------ MATERIAL SUPPLIED ------
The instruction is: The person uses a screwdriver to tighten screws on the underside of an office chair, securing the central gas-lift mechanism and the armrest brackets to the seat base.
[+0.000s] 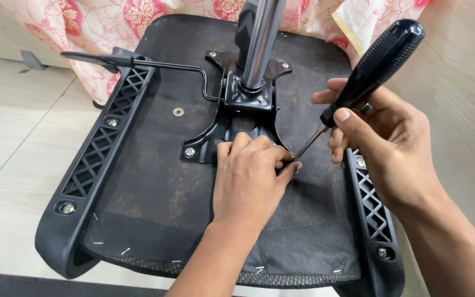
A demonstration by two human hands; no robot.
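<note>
1. At the left of the frame, the black plastic armrest bracket with lattice holes [97, 157] sits on the upturned black fabric chair seat [155, 192]; its two silver bolts, in the upper and lower left, are in place.
2. In the upper centre, the black metal mounting plate [232, 118] with the chrome gas-lift column [260, 41] lies on the seat. Its lower-left bolt [190, 152] and two upper bolts are seated, and a loose silver washer [178, 112] lies to their left, so I judge the fastening partly done.
3. In the centre, the left hand [248, 179] is closed in a pinch around the tip of the tool at the plate's lower-right corner; the bolt there is hidden.
4. To the right, the right hand [391, 143] is wrapped tightly around the black-handled screwdriver [372, 69], whose shaft slants down-left to the left hand's fingertips.
5. At the far right, the second bracket [372, 214] shows bolts seated.
</note>
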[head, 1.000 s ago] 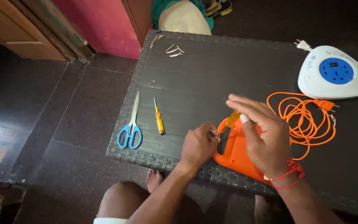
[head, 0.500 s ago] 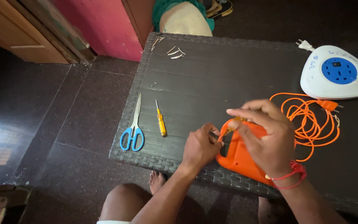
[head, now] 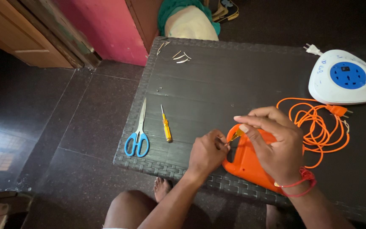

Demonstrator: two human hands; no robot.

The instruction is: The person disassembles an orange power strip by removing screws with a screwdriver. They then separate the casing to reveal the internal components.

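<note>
An orange plastic casing (head: 247, 164) lies flat near the front edge of a dark woven table (head: 234, 85). My right hand (head: 276, 146) arches over it, fingertips pinching a small yellow-handled tool (head: 235, 135) at the casing's handle opening. My left hand (head: 207, 152) is curled at the casing's left edge, its fingertips meeting the tool's tip. An orange cable (head: 318, 127) coils loosely to the right of the casing.
Blue-handled scissors (head: 138, 133) and a yellow screwdriver (head: 166, 126) lie left of my hands. A white and blue socket reel (head: 346, 78) sits at the far right. Small metal strips (head: 181, 56) lie near the table's back edge. My knee and bare foot show below the table.
My right hand has drawn in closer over the casing, and both hands' fingertips now meet at the small tool. The view has shifted slightly; the casing stays in place.
</note>
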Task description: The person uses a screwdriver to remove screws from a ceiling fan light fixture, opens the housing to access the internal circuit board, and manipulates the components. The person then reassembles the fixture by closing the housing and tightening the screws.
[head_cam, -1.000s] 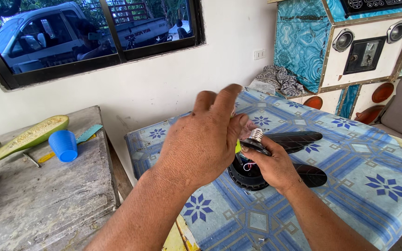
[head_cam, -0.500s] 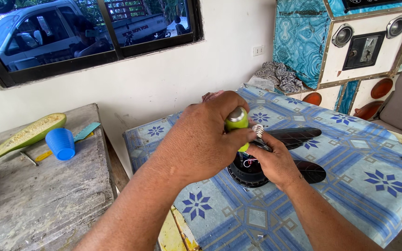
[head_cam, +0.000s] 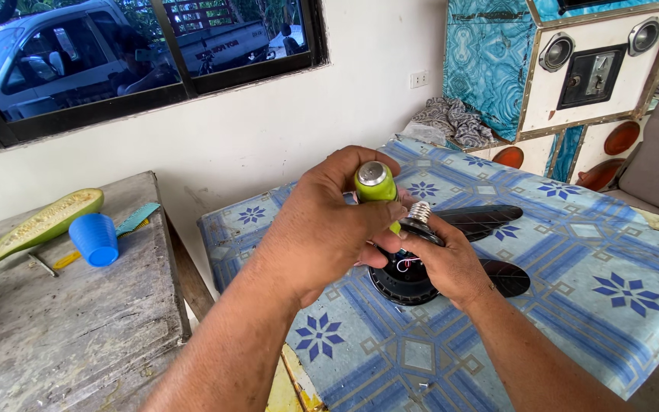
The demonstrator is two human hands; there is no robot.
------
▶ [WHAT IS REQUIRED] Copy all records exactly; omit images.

▶ [FINAL ANSWER]
The instruction is: The person uses a screwdriver to tighten screws on the underside of an office chair, securing the central gas-lift mechanism and the armrest brackets to the seat base.
[+0.000s] 
A demonstration by two human hands; no robot.
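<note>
1. At the left of the frame, the black plastic armrest bracket with lattice holes [97, 157] sits on the upturned black fabric chair seat [155, 192]; its two silver bolts, in the upper and lower left, are in place.
2. In the upper centre, the black metal mounting plate [232, 118] with the chrome gas-lift column [260, 41] lies on the seat. Its lower-left bolt [190, 152] and two upper bolts are seated, and a loose silver washer [178, 112] lies to their left, so I judge the fastening partly done.
3. In the centre, the left hand [248, 179] is closed in a pinch around the tip of the tool at the plate's lower-right corner; the bolt there is hidden.
4. To the right, the right hand [391, 143] is wrapped tightly around the black-handled screwdriver [372, 69], whose shaft slants down-left to the left hand's fingertips.
5. At the far right, the second bracket [372, 214] shows bolts seated.
</note>
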[head, 1.000 s ago] 
[head, 0.500 s ago] 
[head, now] 

Demonstrator: two human hands; no robot.

The instruction is: The person disassembles an orange power strip by removing screws with a screwdriver. They then separate the casing to reveal the internal components.

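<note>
An orange plastic casing (head: 247, 164) lies flat near the front edge of a dark woven table (head: 234, 85). My right hand (head: 276, 146) arches over it, fingertips pinching a small yellow-handled tool (head: 235, 135) at the casing's handle opening. My left hand (head: 207, 152) is curled at the casing's left edge, its fingertips meeting the tool's tip. An orange cable (head: 318, 127) coils loosely to the right of the casing.
Blue-handled scissors (head: 138, 133) and a yellow screwdriver (head: 166, 126) lie left of my hands. A white and blue socket reel (head: 346, 78) sits at the far right. Small metal strips (head: 181, 56) lie near the table's back edge. My knee and bare foot show below the table.
My right hand has drawn in closer over the casing, and both hands' fingertips now meet at the small tool. The view has shifted slightly; the casing stays in place.
</note>
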Task description: The person uses a screwdriver to remove screws from a ceiling fan light fixture, opens the housing to access the internal circuit board, and manipulates the components. The person then reassembles the fixture by closing the housing and tightening the screws.
[head_cam, -1.000s] 
[head_cam, -0.500s] 
[head_cam, +0.000s] 
The demonstrator is two human hands; there is no robot.

With that, the answer is complete.